(Montel) Skyrocketing gas prices could curb consumption from private households and industrials this winter, German utility Eon, one of the country’s largest gas retailers, said on Wednesday.
This came amid concerns about gas availability ahead of winter, with fears Russia could completely cut off supplies to Europe amid tensions with the West over the war in Ukraine.
Russia’s Gazprom had already cut supplies through the key Nord Stream 1 pipeline linked to Germany to just 20% of capacity, with Europe typically reliant on the country for 40% of its needs.
German front-year power, a European benchmark, rose to a record high EUR 420/MWh today amid current gas supply concerns, with front-month gas on the Dutch TTF hub – Europe’s most liquid – last trading around EUR 200/MWh, four times higher than where prices were just a year ago.
In Germany, Europe’s biggest energy market, around 50% of private households use gas for heating, data showed, accounting for around one-third of all gas consumption.

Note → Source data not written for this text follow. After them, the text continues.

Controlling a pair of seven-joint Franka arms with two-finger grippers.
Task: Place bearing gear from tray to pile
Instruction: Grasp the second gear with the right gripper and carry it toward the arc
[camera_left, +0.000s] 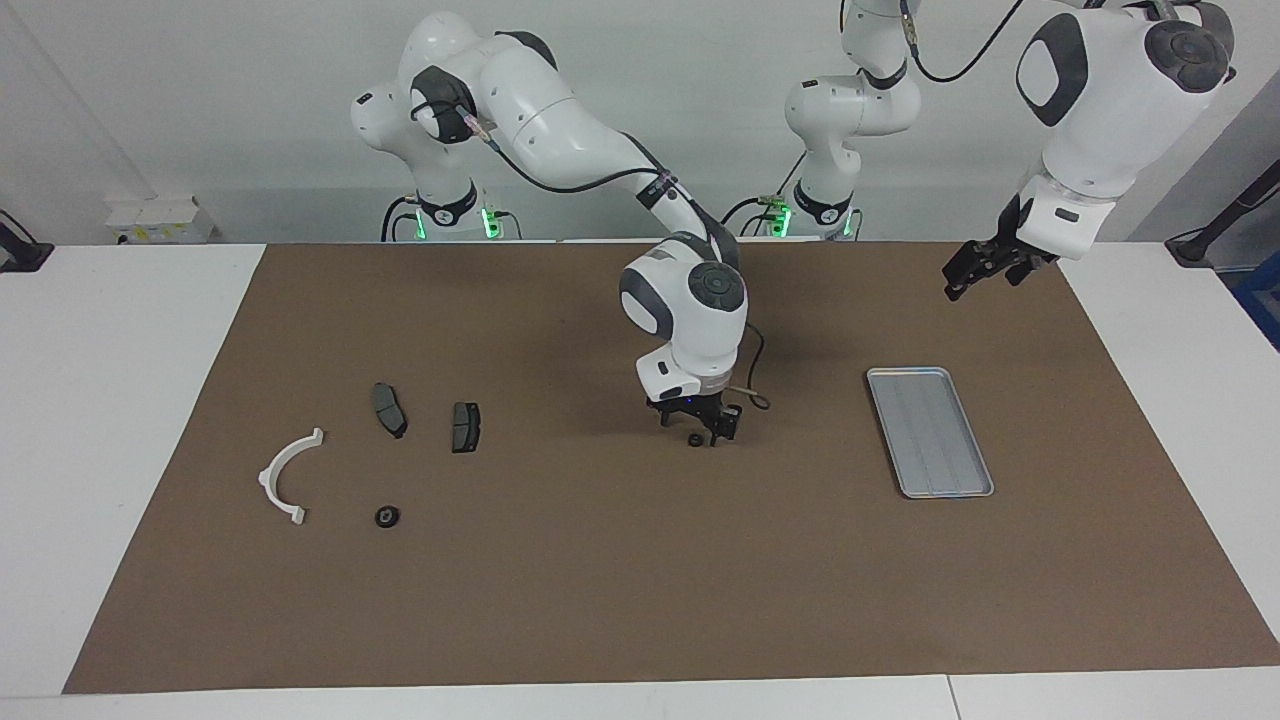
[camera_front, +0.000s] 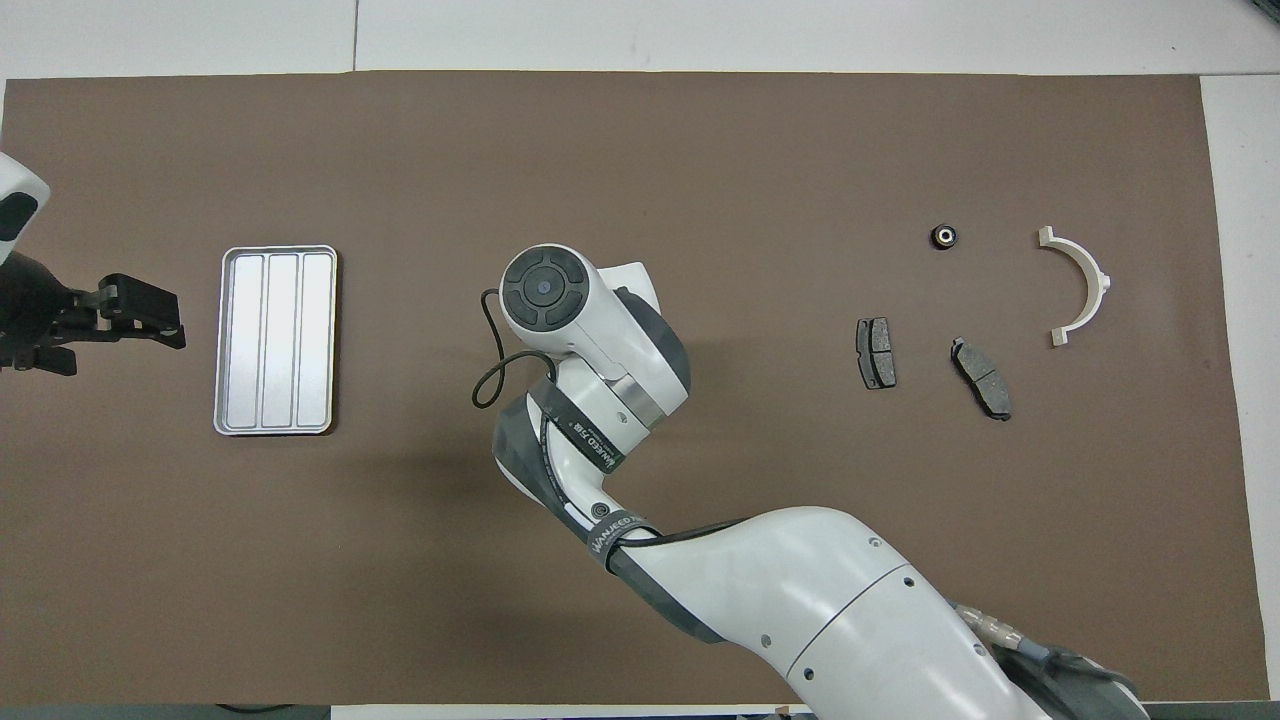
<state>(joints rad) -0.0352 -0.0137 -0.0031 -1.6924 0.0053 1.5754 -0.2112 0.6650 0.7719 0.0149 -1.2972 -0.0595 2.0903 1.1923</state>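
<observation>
Black, small and round: the bearing gear (camera_left: 694, 440) sits on the brown mat (camera_left: 600, 580) mid-table, not in the tray (camera_left: 975, 490). The tray lies well apart from it toward the left arm's end and looks empty.

Right gripper (camera_left: 698, 432) is down at the mat right over the gear, fingers straddling it; the gear shows between them. Whether the fingers touch it yet, cannot tell. The overhead view is no help, the arm's wrist covers the spot.

Left gripper (camera_left: 968, 277) hangs in the air near the tray's end of the table, jaws apart, waiting.

The relation that matters: the pile lies toward the right arm's end — two dark brake pads (camera_left: 389, 409) (camera_left: 465, 426), the white bracket (camera_left: 283, 478), and a second gear (camera_left: 386, 516) already beside them. My guess is the right arm, nearer that end, only needs a straight carry sideways once the grip is sure.
</observation>
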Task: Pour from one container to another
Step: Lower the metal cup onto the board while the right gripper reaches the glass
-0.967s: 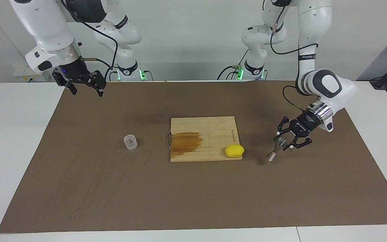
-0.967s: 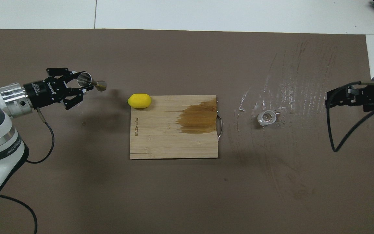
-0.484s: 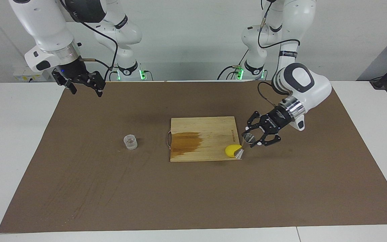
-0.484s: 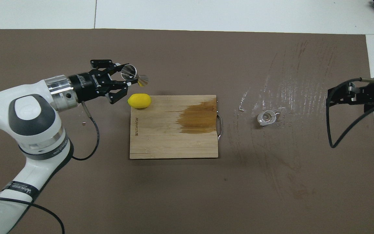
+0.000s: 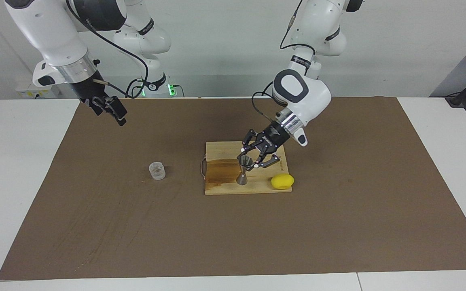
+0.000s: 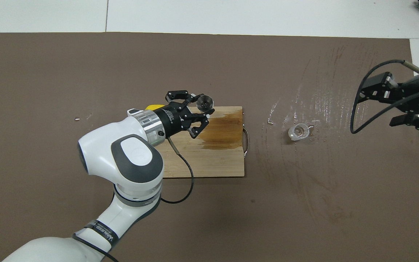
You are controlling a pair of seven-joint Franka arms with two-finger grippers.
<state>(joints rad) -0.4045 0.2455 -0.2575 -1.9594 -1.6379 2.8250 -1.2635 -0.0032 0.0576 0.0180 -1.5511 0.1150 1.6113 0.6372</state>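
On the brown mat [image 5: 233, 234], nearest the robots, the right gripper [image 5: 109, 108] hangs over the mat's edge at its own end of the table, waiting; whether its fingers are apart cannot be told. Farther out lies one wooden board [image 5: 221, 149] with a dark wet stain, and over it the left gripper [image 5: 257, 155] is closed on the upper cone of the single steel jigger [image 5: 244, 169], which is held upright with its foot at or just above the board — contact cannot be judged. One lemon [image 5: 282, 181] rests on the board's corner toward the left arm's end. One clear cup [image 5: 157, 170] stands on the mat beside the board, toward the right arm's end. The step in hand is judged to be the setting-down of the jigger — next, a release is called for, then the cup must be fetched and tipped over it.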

Industry is the country’s biggest gas user, however, accounting for just under 40% of demand.
Some companies had already warned of production cuts due to the energy crisis, with fears a further reduction in gas flows could shutter industry as prices surged further, Montel reported this week.
To avoid a gas shortage this winter, the country would need to cut gas demand by 20%, the BNA network regulator had said.
Nevertheless, early indications showed the December-March period could be mild, hence alleviating some supply concerns, Montel reported earlier.
Earlier this morning, Eon reported a 15% year-on-year fall in adjusted earnings before interest, tax, depreciation and amortisation to EUR 4.1bn, mainly due to rising commodities prices.